Task item:
With all images left out, restate the records below exactly as written.

*-*-*

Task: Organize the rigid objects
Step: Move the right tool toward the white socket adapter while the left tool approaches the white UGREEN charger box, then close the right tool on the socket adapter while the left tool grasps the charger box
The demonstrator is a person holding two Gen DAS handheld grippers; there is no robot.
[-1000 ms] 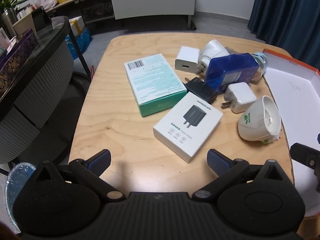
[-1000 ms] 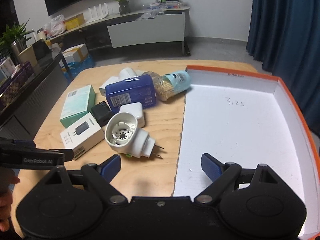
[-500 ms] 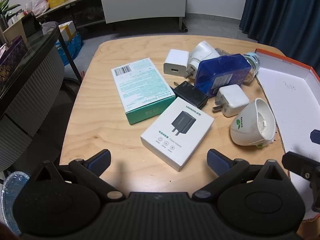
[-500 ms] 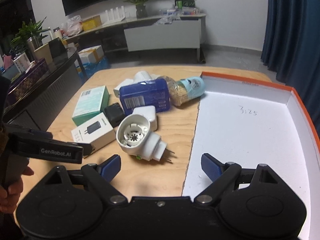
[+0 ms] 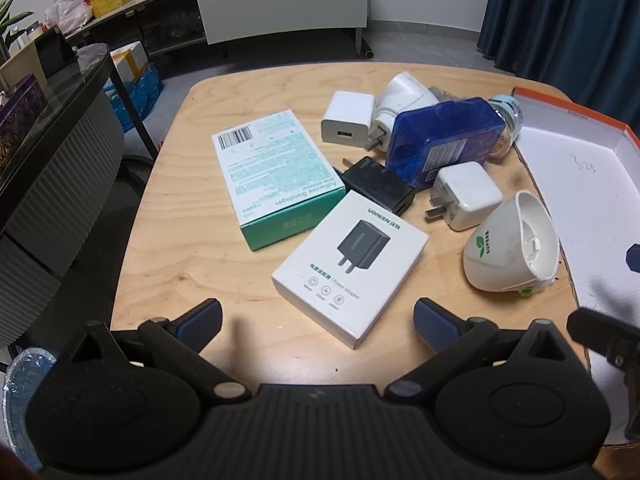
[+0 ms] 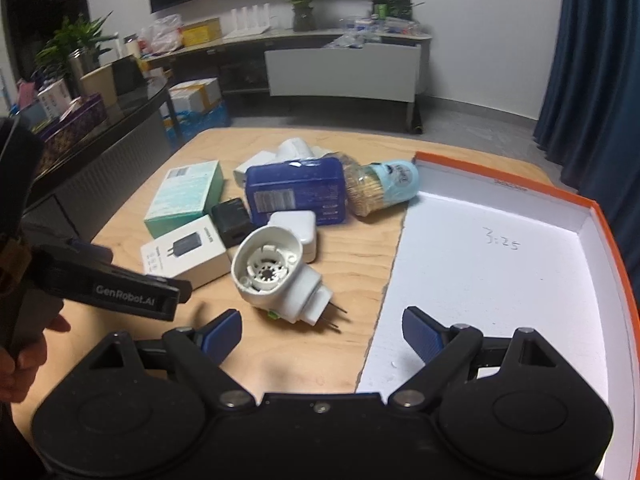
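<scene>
Left gripper (image 5: 316, 320): your fingers are spread wide with nothing between them, the blue pads hovering over the near edge of the pale plywood bench (image 5: 180, 248).
Right gripper (image 6: 322, 330): your fingers are likewise released and empty, one pad over the wood, the other over the tray's white floor.
Your hand (image 6: 24, 356): it grips the left tool's black handle at the left edge of the right wrist view.
White adapter carton (image 5: 350, 262): flat glossy cardboard with a printed black plug, lying just ahead of your left fingers.
White dome-shaped plug-in device (image 6: 276, 276): smooth moulded plastic on its side, its hollow round mouth facing your right camera, two metal prongs pointing towards the tray.
Teal-sided bandage box (image 5: 272, 176): matte cardboard with a barcode, touching the white carton's far corner.
Black charger block (image 5: 378, 190): small, dull, wedged between the two cartons and the blue case.
White square charger (image 5: 466, 196): rounded corners, prongs pointing left, just beside the dome.
Translucent blue plastic case (image 5: 446, 140): rectangular with a label, leaning on the pile.
Clear toothpick jar with pale blue cap (image 6: 380, 188): lying down against the tray's corner, packed with wooden sticks.
Two further white plugs (image 5: 348, 122): at the pile's far side.
Orange-rimmed shallow tray (image 6: 612, 248): white foam-like floor marked "3:25", holding no objects; every rigid piece sits on the bench to its left.
</scene>
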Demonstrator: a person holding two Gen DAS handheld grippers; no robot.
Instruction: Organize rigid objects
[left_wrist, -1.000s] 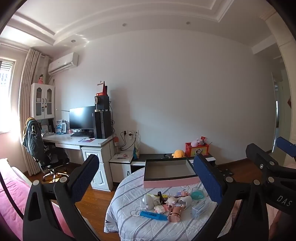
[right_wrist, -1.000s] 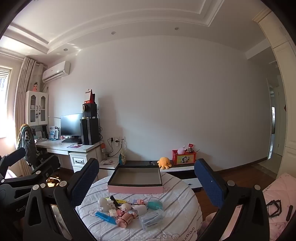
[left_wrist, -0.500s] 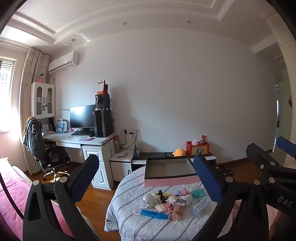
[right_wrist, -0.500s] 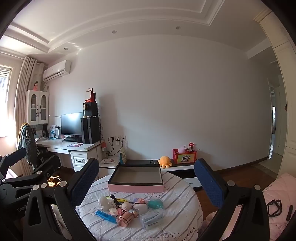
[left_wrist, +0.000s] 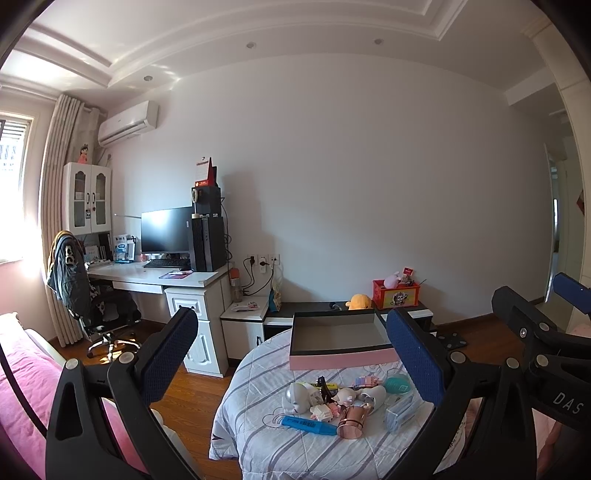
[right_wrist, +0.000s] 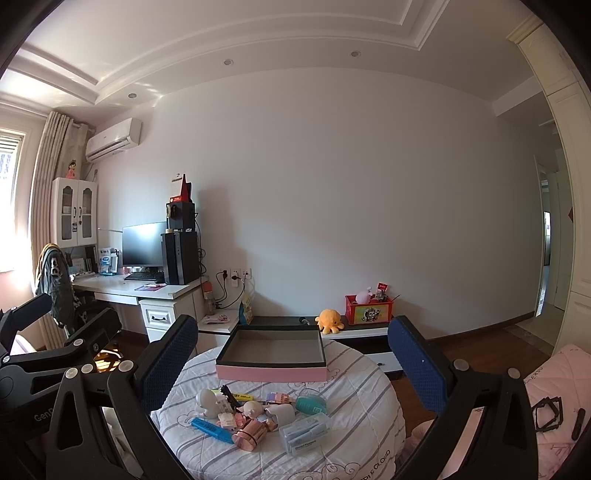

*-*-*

Worked solution:
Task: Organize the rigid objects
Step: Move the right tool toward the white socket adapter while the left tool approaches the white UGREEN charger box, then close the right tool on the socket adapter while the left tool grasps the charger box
The demonstrator is a person holding two Gen DAS handheld grippers; there is no robot.
[-1000 ms] 
[-1000 ms] 
[-500 ms] 
[-500 ms] 
[+0 ms] 
[+0 ms] 
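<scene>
Left gripper (image 5: 316, 320): your fingers are spread wide with nothing between them, the blue pads hovering over the near edge of the pale plywood bench (image 5: 180, 248).
Right gripper (image 6: 322, 330): your fingers are likewise released and empty, one pad over the wood, the other over the tray's white floor.
Your hand (image 6: 24, 356): it grips the left tool's black handle at the left edge of the right wrist view.
White adapter carton (image 5: 350, 262): flat glossy cardboard with a printed black plug, lying just ahead of your left fingers.
White dome-shaped plug-in device (image 6: 276, 276): smooth moulded plastic on its side, its hollow round mouth facing your right camera, two metal prongs pointing towards the tray.
Teal-sided bandage box (image 5: 272, 176): matte cardboard with a barcode, touching the white carton's far corner.
Black charger block (image 5: 378, 190): small, dull, wedged between the two cartons and the blue case.
White square charger (image 5: 466, 196): rounded corners, prongs pointing left, just beside the dome.
Translucent blue plastic case (image 5: 446, 140): rectangular with a label, leaning on the pile.
Clear toothpick jar with pale blue cap (image 6: 380, 188): lying down against the tray's corner, packed with wooden sticks.
Two further white plugs (image 5: 348, 122): at the pile's far side.
Orange-rimmed shallow tray (image 6: 612, 248): white foam-like floor marked "3:25", holding no objects; every rigid piece sits on the bench to its left.
</scene>
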Demonstrator: a person holding two Gen DAS handheld grippers; no robot.
Instruction: Organize rigid objects
[left_wrist, -1.000s] 
[right_wrist, -1.000s] 
[left_wrist, -0.500s] 
[right_wrist, -0.500s] 
[left_wrist, +0.000s] 
[right_wrist, +0.000s] 

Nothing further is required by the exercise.